Cinetopia International Film Festival continues in Ann Arbor, Detroit and Dearborn this week, as do theater production runs at EMU (“The Last Five Years”) and Theatre Nova (“Katherine”). But all kinds of things are kicking off this week, including the Ann Arbor Summer Festival and Shakespeare in the Arb. See all the details below.

Book/author event highlights. New Yorker contributor and arts editor Michael Schulman will discuss his new book, “Her Again: Becoming Meryl Streep.” Monday from 7-8:30 p.m. in the Ann Arbor downtown library’s multipurpose room (lower level), at 343 S. Fifth Ave. in Ann Arbor. Free.

New Baltimore, Michigan writer Tom Stanton will discuss his new book, “Terror in the City of Champions: Murder, Baseball and the Secret Society That Shocked Depression-Era Detroit,” about the Black Legion, a secret terrorist organization that flourished in Detroit in the mid-1930s, when the Tigers won a World Series, the Lions won an NFL title, and the Red Wings won a Stanley Cup.

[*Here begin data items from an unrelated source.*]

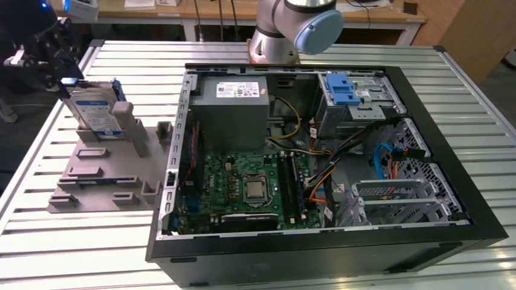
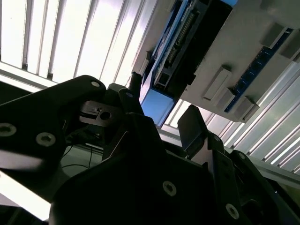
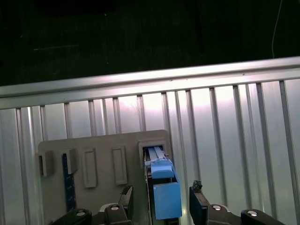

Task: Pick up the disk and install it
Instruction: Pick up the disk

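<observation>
The disk (image 1: 95, 115) stands on edge in a slot at the back of the grey holder (image 1: 105, 175), on the exterior view's left, its blue-and-white label showing and blue rails along its sides. My black gripper (image 1: 69, 83) hangs just above the disk's upper end. In the first wrist view the gripper (image 3: 161, 199) is open, with one fingertip (image 3: 126, 196) on each side of the disk's blue-railed edge (image 3: 164, 187) and a gap on both sides. The second wrist view shows the same: the disk (image 2: 178, 51) lies between the open fingers (image 2: 191, 124), untouched.
The open computer case (image 1: 451, 151) lies to the exterior view's right of the holder. Inside are a grey power supply box (image 1: 229, 115), the motherboard (image 1: 241, 184) and a drive bay with a blue latch (image 1: 347, 90). All of it rests on a slatted metal table (image 1: 81, 241).
</observation>
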You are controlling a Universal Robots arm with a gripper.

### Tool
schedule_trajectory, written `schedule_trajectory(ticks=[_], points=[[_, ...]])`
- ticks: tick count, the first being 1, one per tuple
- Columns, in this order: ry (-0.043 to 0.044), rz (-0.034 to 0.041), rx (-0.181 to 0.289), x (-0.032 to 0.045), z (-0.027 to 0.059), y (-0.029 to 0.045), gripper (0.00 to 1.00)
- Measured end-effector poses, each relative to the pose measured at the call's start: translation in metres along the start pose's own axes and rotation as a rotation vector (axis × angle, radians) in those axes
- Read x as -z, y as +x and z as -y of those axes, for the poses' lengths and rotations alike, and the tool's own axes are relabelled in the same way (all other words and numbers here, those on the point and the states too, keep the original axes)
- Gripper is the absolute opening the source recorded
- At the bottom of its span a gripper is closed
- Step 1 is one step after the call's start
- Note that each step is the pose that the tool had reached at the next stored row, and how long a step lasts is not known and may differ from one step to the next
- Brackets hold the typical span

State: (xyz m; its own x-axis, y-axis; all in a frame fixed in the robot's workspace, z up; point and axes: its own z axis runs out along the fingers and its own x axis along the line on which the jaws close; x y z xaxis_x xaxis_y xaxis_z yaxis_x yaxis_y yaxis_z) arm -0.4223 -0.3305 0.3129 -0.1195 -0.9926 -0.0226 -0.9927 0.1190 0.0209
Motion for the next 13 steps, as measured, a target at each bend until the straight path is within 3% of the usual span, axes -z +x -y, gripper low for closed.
schedule_trajectory(ticks=[13], points=[[0.0001,0.0000,0.001,-0.0167,-0.0006,-0.0004,0.59]])
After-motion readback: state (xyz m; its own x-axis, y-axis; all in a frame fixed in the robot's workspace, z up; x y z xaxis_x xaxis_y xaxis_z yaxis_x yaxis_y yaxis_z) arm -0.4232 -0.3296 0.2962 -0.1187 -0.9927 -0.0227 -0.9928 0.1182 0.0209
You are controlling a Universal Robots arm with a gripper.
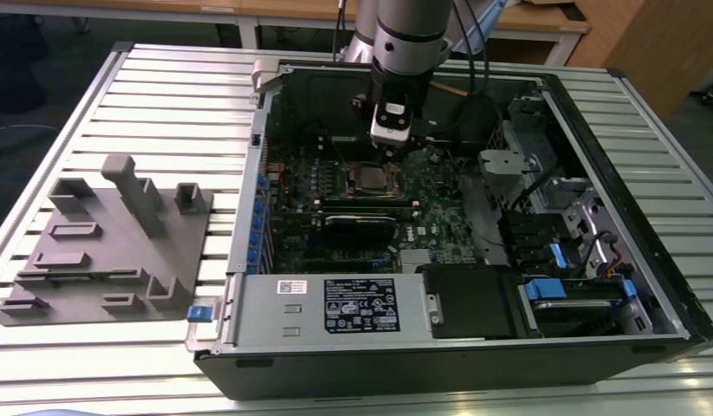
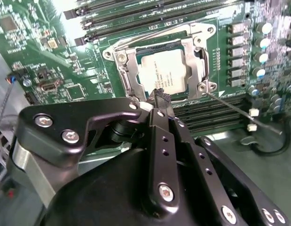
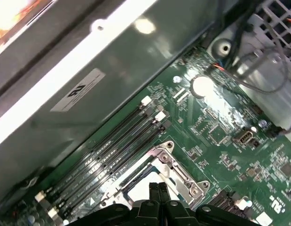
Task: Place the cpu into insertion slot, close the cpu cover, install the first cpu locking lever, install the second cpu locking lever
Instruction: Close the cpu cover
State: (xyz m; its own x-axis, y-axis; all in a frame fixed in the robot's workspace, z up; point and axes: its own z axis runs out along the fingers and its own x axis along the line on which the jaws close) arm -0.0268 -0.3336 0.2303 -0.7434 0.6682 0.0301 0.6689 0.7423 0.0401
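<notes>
The cpu point(image 2: 164, 70) lies flat in the insertion slot point(image 1: 368, 180) on the green motherboard, its pale metal top facing up. The cpu cover point(image 2: 194, 61) is folded down around it as a silvery frame. My gripper point(image 2: 161, 96) is shut with nothing between its fingers, and its tip hangs just over the cover's edge nearest the wrist. In the exterior view the gripper point(image 1: 393, 154) points down into the case just behind the socket. One thin wire lever point(image 2: 239, 110) sticks out slanting from a socket corner; another lever point(image 2: 150, 34) runs along the far side. The first wrist view shows the shut gripper point(image 3: 154, 187) over the cover point(image 3: 178, 172).
Long black memory slots point(image 2: 136, 12) flank the socket on both sides. The open computer case point(image 1: 255, 173) walls in the board, with a power supply point(image 1: 333, 303) in front and cables and drive bays point(image 1: 564, 260) at the exterior view's right. A grey fixture point(image 1: 113, 243) sits beside the case.
</notes>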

Signing. Monday at 7 p.m. at Nicola’s Books, at 2513 Jackson, in the Westgate shopping center in Ann Arbor. Free.

Finally, on Tuesday, Ann Arbor’s Julie Lawson Timmer will read from “Untethered,” her new novel about a college professor and stepmom whose parental rights are challenged when her husband dies in a car accident. Tuesday at 7 p.m. at Literati, 124 E. Washington in Ann Arbor. Free.  Continue reading

My Cinetopia International Film Festival preview, via IXITI


“Captain Fantastic,” starring Viggo Mortensen, plays at the 2016 Cinetopia International Film Festival.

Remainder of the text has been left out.